## Task instructions
In the entries that follow, find the line containing "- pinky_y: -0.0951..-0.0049"; from there, copy every line exactly through the line containing "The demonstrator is".

## Input data

=======

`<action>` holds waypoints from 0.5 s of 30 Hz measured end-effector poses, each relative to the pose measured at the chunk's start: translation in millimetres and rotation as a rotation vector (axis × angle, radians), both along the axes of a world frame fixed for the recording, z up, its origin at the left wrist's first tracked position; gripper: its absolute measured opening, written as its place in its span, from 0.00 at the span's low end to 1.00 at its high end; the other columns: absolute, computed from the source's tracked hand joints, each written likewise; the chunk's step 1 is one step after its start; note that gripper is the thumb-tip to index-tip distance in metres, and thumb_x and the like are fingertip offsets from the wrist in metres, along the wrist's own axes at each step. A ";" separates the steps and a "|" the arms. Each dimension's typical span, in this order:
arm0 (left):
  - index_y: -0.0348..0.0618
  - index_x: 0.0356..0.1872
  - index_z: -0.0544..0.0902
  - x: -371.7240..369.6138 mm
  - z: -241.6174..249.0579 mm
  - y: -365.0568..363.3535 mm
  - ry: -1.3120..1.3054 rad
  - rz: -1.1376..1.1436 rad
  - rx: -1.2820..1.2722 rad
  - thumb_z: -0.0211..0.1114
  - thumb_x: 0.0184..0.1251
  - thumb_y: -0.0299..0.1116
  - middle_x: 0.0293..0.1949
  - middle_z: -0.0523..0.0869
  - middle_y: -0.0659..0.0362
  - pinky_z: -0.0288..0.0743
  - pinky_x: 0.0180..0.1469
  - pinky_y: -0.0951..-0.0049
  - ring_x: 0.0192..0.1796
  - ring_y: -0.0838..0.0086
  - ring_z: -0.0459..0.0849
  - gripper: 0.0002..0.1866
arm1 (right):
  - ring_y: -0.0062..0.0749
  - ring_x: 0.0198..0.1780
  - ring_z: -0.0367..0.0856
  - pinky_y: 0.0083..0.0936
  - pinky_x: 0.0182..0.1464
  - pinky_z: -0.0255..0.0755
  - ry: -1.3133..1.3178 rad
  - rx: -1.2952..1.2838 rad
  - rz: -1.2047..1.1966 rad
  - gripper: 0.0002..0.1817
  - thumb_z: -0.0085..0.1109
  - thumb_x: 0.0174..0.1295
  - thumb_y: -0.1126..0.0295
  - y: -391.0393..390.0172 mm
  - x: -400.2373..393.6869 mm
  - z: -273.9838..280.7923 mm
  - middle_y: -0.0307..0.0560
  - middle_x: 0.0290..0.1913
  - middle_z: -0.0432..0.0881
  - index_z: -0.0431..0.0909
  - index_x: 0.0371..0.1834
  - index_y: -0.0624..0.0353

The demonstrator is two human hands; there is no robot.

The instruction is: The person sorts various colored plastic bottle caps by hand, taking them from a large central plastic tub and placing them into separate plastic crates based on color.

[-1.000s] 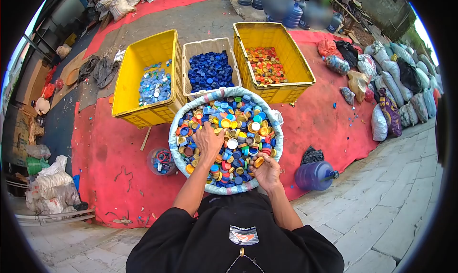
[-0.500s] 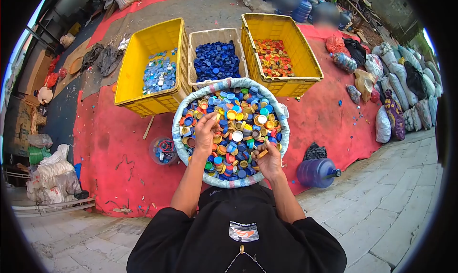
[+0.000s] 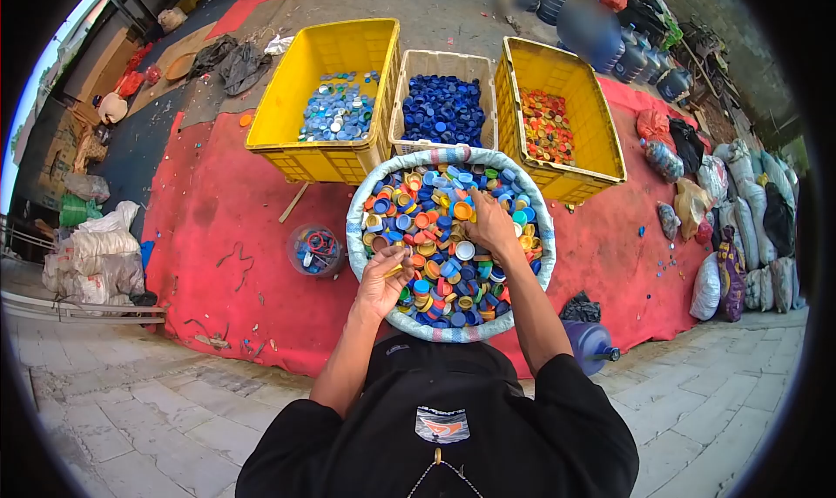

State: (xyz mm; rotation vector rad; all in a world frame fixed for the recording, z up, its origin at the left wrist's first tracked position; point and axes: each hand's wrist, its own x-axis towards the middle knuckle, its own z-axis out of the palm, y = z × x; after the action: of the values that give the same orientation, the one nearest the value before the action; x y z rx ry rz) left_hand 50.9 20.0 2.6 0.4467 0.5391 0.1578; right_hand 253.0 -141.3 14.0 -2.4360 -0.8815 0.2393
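A round sack-lined tub (image 3: 355, 228) full of mixed bottle caps (image 3: 440, 276) stands before me. Over its left part is my left hand (image 3: 384, 282), its fingers closed on a yellow cap (image 3: 394, 271). My right hand (image 3: 492, 225) reaches into the caps at the upper right, fingers bent down beside an orange-yellow cap (image 3: 462, 211); whether it grips one cannot be made out. Behind the tub stand a yellow crate (image 3: 275, 115) with light blue caps, a white crate (image 3: 490, 93) with dark blue caps, and another yellow crate (image 3: 596, 119) with red and orange caps.
A clear bucket (image 3: 315, 251) with small items stands left of the tub on the red mat (image 3: 218, 263). A blue water jug (image 3: 589, 346) lies at the right. Filled sacks (image 3: 756, 211) line the far right; white sacks (image 3: 100, 259) lie at the left.
The view has shifted, so the tub and crates appear further right. My left hand has moved down towards the tub's near left side; my right hand has moved up and forward into the caps.
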 end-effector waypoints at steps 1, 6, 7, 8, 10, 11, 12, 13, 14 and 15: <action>0.42 0.41 0.81 -2.9 2.1 -2.8 0.034 -0.019 0.045 0.65 0.65 0.24 0.37 0.85 0.61 0.83 0.41 0.73 0.38 0.76 0.85 0.05 | 0.60 0.49 0.81 0.47 0.50 0.75 0.007 -0.056 0.013 0.34 0.67 0.51 0.69 3.8 2.0 -0.9 0.65 0.47 0.82 0.67 0.63 0.60; 0.46 0.40 0.82 -16.9 0.6 -10.8 0.177 -0.077 0.232 0.71 0.61 0.29 0.33 0.84 0.64 0.70 0.25 0.81 0.28 0.82 0.80 0.09 | 0.59 0.47 0.82 0.47 0.49 0.76 0.004 -0.081 0.056 0.32 0.67 0.49 0.71 11.8 2.6 -3.3 0.63 0.47 0.83 0.69 0.61 0.59; 0.45 0.40 0.82 -17.4 0.9 -12.5 0.199 -0.104 0.357 0.72 0.60 0.30 0.34 0.84 0.65 0.70 0.25 0.81 0.29 0.82 0.80 0.09 | 0.60 0.47 0.82 0.47 0.49 0.76 -0.003 -0.068 0.061 0.32 0.67 0.49 0.71 12.4 1.5 -5.9 0.63 0.47 0.82 0.70 0.60 0.59; 0.44 0.40 0.82 -16.6 1.3 -13.5 0.219 -0.133 0.482 0.73 0.60 0.32 0.34 0.85 0.65 0.70 0.26 0.82 0.29 0.83 0.80 0.10 | 0.60 0.48 0.81 0.47 0.49 0.76 -0.012 -0.054 0.063 0.32 0.67 0.49 0.71 12.7 1.8 -9.5 0.63 0.47 0.82 0.70 0.60 0.59; 0.40 0.44 0.83 -14.9 2.5 -17.3 0.271 -0.172 0.807 0.74 0.57 0.34 0.37 0.86 0.61 0.76 0.32 0.76 0.34 0.77 0.84 0.15 | 0.60 0.47 0.82 0.46 0.48 0.76 -0.024 0.010 0.048 0.31 0.68 0.49 0.70 10.2 1.3 -11.0 0.63 0.48 0.83 0.70 0.60 0.60; 0.39 0.45 0.83 -14.5 -0.2 -18.9 0.266 -0.178 1.044 0.75 0.56 0.33 0.38 0.86 0.59 0.77 0.35 0.74 0.36 0.73 0.85 0.17 | 0.59 0.47 0.82 0.46 0.48 0.76 -0.026 0.061 0.033 0.31 0.67 0.50 0.69 8.3 -0.2 -11.0 0.62 0.48 0.83 0.70 0.60 0.60; 0.38 0.45 0.83 -12.4 -1.7 -19.5 0.257 -0.182 1.282 0.75 0.55 0.33 0.39 0.87 0.57 0.78 0.38 0.72 0.38 0.70 0.85 0.18 | 0.59 0.47 0.83 0.45 0.47 0.76 -0.029 0.114 0.017 0.31 0.67 0.51 0.69 7.6 -1.9 -9.4 0.62 0.48 0.83 0.70 0.61 0.61; 0.38 0.46 0.83 -10.2 -2.3 -19.9 0.243 -0.185 1.521 0.75 0.54 0.32 0.39 0.87 0.55 0.79 0.41 0.69 0.41 0.67 0.86 0.19 | 0.55 0.44 0.83 0.43 0.45 0.76 0.055 0.181 -0.028 0.31 0.67 0.52 0.68 6.5 -3.2 -7.0 0.61 0.47 0.83 0.69 0.61 0.62; 0.38 0.48 0.82 -8.7 -2.8 -20.1 0.216 -0.231 1.580 0.74 0.52 0.31 0.44 0.86 0.51 0.78 0.49 0.63 0.47 0.59 0.86 0.20 | 0.52 0.42 0.84 0.41 0.44 0.76 0.141 0.247 -0.075 0.31 0.67 0.54 0.67 3.6 -5.8 -4.1 0.59 0.46 0.83 0.69 0.62 0.62; 0.38 0.48 0.82 -7.1 0.7 -22.2 0.221 -0.263 1.651 0.74 0.52 0.30 0.44 0.86 0.51 0.78 0.49 0.62 0.48 0.58 0.85 0.21 | 0.48 0.39 0.84 0.39 0.42 0.76 0.226 0.313 -0.125 0.31 0.66 0.55 0.66 -0.3 -8.7 -2.3 0.57 0.46 0.84 0.69 0.62 0.63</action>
State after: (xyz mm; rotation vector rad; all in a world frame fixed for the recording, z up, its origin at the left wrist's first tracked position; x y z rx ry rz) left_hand 43.8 -2.2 3.3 2.1506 0.4584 0.2825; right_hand 244.3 -141.5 11.7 -2.1142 -0.6140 0.2996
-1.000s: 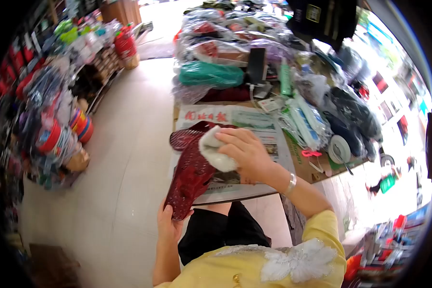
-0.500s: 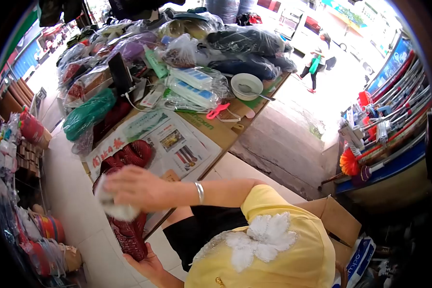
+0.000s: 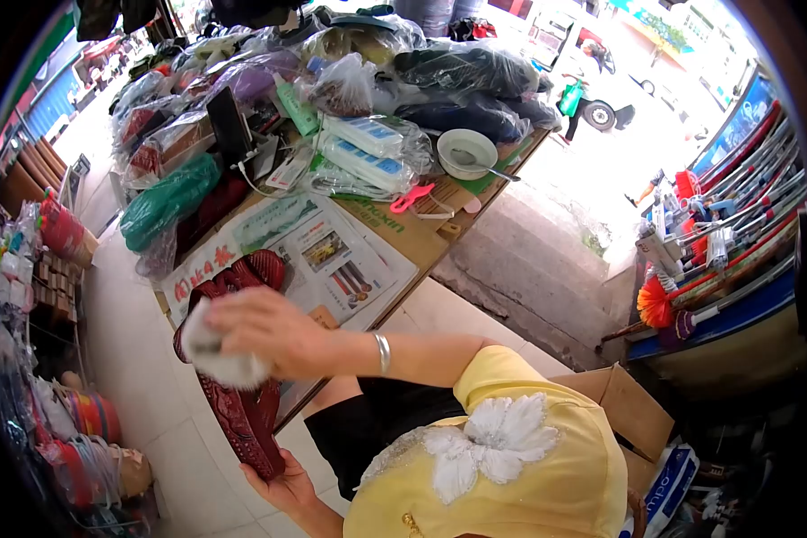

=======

## Task solution
  - pinky_y: -0.0951..-0.0049
  - ring_x: 0.0192..0.1796
  - ring_y: -0.0838..0.0086
  - ring_z: -0.0459..0.0849
  - gripper: 0.0002..0.1866
arm1 (right):
  - ring_y: -0.0062..0.0749
  - ring_x: 0.0198..0.1780
  - ring_z: -0.0367..0.0856
  - pinky_y: 0.0083..0.0936
  - pinky_x: 0.0182..0.1464
  - pinky_z: -0.0255..0.0755
  - ry: -1.3133..1.3178 rad
  - rx: -1.2952..1.2838 rad
  - rz: -1.2047..1.1966 rad
  - gripper: 0.0002..0.1817
  - thumb_z: -0.0085..0.1109
  - thumb_x: 0.0174..0.1295
  - thumb_y: -0.1126..0.0295
  - y: -391.0393..390.0172 mm
  - x: -400.2373..393.6869 mm
  - z: -273.9838..280.7923 mm
  - middle_y: -0.0307..0.0560
  - middle_x: 0.0290..0.1913
  - middle_z: -0.0432..0.0881
  - index_z: -0.0431..0.0909
  - index_x: 0.0371..0.1834
  - index_y: -0.0624..0.0353

The demonstrator is two human hands; there is no robot.

There's no more to this exercise.